Only the lines from the start of the data through the line with "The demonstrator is" belong in the copy. Restate them word for word, minus the pictures.

============

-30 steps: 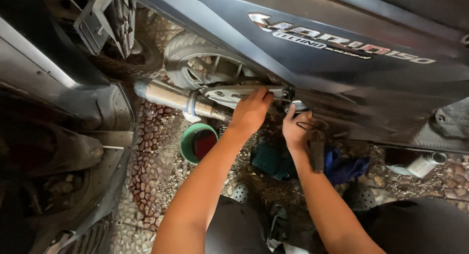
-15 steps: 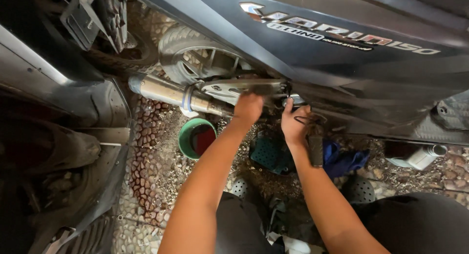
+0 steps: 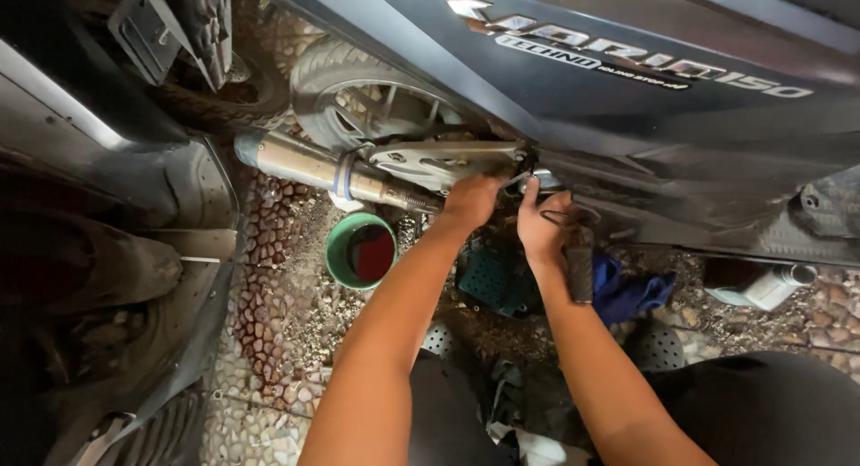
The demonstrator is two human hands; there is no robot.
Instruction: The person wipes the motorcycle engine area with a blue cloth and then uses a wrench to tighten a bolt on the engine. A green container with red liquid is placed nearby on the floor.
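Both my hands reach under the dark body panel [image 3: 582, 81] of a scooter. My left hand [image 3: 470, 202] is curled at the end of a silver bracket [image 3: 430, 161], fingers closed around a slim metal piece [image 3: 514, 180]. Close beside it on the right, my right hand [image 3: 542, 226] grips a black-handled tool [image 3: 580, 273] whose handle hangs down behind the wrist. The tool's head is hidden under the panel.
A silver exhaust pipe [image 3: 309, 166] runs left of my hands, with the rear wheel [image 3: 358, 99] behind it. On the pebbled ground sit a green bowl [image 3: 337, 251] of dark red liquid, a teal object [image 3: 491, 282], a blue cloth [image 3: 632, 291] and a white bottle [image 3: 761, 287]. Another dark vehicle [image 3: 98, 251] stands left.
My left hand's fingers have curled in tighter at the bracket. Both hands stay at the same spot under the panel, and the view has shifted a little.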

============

SOLUTION TO THIS TASK:
-30 steps: 
-15 steps: 
+0 steps: 
The demonstrator is two human hands; there is no robot.

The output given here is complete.